Located between the middle-income, segregated housing at Stuyvesant Town and the low-income housing at Jacob Riis Houses, PS 34 was built to be a truly integrated school. It had room to hold just over 900 students, and its flexible classroom spaces could be rearranged to meet a variety of learning environments. This was in stark contrast to the schools built a generation early that often had immovable desks and focused primarily on a teacher-led lecture-learning experience. This flexibility and adaptability would be a trait required of all schools built under the new superintendent of school buildings, Michael Radoslovich. Under Radoslovich, many outside architecture firms were brought in to help alleviate the strain on the department and to help flesh out new ideas about what a school could be in this modern era.

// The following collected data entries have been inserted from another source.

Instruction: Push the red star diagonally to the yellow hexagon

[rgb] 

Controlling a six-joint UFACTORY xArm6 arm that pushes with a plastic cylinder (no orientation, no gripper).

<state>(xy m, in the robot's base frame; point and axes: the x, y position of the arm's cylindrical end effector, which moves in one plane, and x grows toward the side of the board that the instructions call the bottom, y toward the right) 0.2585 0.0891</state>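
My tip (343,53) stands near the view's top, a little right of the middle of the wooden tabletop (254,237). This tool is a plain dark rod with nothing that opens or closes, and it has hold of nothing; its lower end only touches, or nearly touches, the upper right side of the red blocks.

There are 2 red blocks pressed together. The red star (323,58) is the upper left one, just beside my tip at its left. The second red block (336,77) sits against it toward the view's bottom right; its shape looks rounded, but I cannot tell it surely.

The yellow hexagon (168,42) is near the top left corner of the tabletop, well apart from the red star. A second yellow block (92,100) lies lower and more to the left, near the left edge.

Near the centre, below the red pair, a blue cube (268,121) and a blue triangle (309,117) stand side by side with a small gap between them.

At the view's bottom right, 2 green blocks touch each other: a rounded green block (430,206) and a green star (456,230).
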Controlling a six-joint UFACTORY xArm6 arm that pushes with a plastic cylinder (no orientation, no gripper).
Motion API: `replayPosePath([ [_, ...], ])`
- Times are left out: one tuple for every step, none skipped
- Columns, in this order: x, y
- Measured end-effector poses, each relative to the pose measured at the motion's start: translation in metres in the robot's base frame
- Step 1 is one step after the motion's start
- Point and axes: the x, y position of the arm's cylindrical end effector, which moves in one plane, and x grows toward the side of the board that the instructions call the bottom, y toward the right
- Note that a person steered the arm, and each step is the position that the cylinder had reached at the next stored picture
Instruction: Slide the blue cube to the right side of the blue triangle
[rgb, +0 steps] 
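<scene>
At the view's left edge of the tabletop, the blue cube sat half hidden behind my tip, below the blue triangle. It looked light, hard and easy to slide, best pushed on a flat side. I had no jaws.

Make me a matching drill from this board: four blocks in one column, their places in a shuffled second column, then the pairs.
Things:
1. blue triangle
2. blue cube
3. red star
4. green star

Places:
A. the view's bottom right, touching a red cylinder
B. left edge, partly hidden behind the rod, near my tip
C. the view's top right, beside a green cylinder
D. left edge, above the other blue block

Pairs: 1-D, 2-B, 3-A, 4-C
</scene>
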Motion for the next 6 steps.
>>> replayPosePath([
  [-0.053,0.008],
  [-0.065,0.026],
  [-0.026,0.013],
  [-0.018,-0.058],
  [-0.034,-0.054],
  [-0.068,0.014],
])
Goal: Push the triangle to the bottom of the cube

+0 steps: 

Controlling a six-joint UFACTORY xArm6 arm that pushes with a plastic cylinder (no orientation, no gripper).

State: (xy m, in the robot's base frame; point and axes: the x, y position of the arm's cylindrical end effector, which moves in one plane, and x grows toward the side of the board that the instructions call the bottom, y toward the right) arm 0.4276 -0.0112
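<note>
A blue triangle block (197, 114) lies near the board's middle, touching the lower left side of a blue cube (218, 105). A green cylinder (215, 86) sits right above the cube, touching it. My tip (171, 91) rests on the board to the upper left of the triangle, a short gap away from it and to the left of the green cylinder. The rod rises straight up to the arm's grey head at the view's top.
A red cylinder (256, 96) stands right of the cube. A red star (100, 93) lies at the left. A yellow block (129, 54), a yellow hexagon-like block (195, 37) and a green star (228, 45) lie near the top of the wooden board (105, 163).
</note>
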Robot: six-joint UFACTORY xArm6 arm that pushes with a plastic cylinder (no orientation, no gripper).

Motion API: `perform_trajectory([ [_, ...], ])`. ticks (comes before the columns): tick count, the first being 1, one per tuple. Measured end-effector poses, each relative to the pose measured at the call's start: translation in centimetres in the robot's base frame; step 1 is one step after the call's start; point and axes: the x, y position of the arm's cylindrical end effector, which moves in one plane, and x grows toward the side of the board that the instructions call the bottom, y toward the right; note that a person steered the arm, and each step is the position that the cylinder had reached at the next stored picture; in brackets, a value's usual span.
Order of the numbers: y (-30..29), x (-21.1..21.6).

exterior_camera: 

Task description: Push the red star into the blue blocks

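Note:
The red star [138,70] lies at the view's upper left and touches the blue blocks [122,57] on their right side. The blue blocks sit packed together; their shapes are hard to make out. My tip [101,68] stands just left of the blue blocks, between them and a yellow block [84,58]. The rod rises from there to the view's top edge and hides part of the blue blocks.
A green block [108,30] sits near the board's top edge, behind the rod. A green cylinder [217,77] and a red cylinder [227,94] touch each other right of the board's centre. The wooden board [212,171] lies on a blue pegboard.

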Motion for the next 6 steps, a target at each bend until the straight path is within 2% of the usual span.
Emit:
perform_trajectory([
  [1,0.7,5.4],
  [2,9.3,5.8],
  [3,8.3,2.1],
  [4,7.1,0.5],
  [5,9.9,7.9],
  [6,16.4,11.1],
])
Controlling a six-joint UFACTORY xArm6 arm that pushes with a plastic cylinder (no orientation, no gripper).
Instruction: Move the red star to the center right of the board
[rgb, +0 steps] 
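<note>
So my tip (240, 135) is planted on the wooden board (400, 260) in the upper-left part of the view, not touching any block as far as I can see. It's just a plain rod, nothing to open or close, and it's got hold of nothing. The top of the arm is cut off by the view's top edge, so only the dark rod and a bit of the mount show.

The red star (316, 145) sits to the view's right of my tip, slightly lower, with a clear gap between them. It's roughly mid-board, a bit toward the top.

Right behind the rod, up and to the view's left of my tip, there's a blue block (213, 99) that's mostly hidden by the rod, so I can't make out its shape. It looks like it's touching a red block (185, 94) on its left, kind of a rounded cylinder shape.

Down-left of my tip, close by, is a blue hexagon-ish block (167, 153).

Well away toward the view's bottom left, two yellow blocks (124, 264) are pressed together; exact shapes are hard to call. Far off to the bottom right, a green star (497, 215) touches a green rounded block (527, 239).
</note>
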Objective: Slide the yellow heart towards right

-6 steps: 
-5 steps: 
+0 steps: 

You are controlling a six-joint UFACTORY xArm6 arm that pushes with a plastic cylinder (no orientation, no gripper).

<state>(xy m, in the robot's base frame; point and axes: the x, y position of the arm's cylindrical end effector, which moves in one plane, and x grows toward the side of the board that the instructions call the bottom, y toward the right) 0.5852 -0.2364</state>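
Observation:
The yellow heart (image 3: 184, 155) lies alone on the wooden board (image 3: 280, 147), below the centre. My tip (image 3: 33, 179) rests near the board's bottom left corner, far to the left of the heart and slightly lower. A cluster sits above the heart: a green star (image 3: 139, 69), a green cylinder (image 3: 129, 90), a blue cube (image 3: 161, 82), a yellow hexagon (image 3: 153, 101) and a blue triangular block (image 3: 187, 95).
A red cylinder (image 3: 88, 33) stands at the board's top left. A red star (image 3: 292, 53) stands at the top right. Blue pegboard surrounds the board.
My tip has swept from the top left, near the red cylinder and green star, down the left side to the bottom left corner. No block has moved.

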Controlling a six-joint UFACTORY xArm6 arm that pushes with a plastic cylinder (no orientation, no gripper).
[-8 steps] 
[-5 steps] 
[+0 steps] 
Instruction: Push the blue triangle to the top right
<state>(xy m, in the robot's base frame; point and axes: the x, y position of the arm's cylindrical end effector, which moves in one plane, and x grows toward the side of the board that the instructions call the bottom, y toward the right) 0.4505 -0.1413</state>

For PS 34 Franklin D. Roosevelt, Radoslovich hired internationally known architects Harrison & Abramovitz. Partner Wallace K. Harrison had just completed the United Nations building where he was Director of Planning and heavily influenced the design. He had also designed Rockefeller Center and together the partnership would design the Empire State Plaza in Albany and several U.S. Embassies as well as the Time-Life building in Midtown, perhaps the quintessential example of “Mad Men architecture” where Sterling Cooper Draper Price’s offices were supposed to be located and much of the show’s action took place. For PS 34, Harrison & Abramovitz now applied the International Style design principles they were becoming known for.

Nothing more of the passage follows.